MST3 Involvement in Na(+) and K(+) Homeostasis with Increasing Dietary Potassium Intake

K(+) loading inhibits NKCC2 (Na-K-Cl cotransporter) and NCC (Na-Cl cotransporter) in the early distal tubules, resulting in Na(+) delivery to the late distal convoluted tubules (DCTs). In the DCTs, Na(+) entry through ENaC (epithelial Na channel) drives K(+) secretion through ROMK (renal outer medullary potassium channel). WNK4 (with-no-lysine 4) regulates the NCC/NKCC2 through SAPK (Ste20-related proline-alanine-rich kinase)/OSR1 (oxidative stress responsive). K(+) loading increases intracellular Cl(−), which binds to the WNK4, thereby inhibiting autophosphorylation and downstream signals. Acute K(+) loading-deactivated NCC was not observed in Cl(−)-insensitive WNK4 mice, indicating that WNK4 was involved in K(+) loading-inhibited NCC activity.

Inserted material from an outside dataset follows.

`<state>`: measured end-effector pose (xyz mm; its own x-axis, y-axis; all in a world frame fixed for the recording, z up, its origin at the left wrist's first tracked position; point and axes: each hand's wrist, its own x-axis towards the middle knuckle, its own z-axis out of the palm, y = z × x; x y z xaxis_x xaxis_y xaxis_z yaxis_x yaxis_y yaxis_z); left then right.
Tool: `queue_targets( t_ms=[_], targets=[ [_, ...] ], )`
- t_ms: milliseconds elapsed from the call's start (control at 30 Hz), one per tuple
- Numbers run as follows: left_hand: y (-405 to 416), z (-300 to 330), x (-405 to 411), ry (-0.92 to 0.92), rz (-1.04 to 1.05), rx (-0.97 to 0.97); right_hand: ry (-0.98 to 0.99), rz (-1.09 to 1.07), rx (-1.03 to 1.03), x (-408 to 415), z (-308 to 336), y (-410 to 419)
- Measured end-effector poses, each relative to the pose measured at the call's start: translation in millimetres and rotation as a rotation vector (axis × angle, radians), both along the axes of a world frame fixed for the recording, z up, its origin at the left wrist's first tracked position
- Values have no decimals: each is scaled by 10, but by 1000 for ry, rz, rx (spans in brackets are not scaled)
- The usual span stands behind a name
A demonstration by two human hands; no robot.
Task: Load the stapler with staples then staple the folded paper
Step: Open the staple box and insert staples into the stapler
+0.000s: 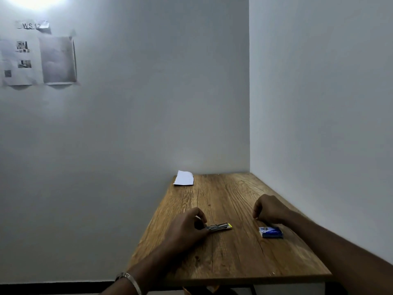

However, chronic K(+) loading deactivated NCC in Cl(−)-insensitive WNK4 mice, indicating that other mechanisms may be involved. We previously reported that mammalian Ste20-like protein kinase 3 (MST3/STK24) was expressed mainly in the medullary TAL (thick ascending tubule) and at lower levels in the DCTs. MST3(−/−) mice exhibited higher ENaC activity, causing hypernatremia and hypertension. To investigate MST3 function in maintaining Na(+)/K(+) homeostasis in kidneys, mice were fed diets containing various concentrations of Na(+) and K(+). The 2% KCl diets induced less MST3 expression in MST3(−/−) mice than that in wild-type (WT) mice. The MST3(−/−) mice had higher WNK4, NKCC2-S130 phosphorylation, and ENaC expression, resulting in lower urinary Na(+) and K(+) excretion than those of WT mice. Lower urinary Na(+) excretion was associated with elevated plasma [Na(+)] and hypertension. These results suggest that MST3 maintains Na(+)/K(+) homeostasis in response to K(+) loading by regulation of WNK4 expression and NKCC2 and ENaC activity.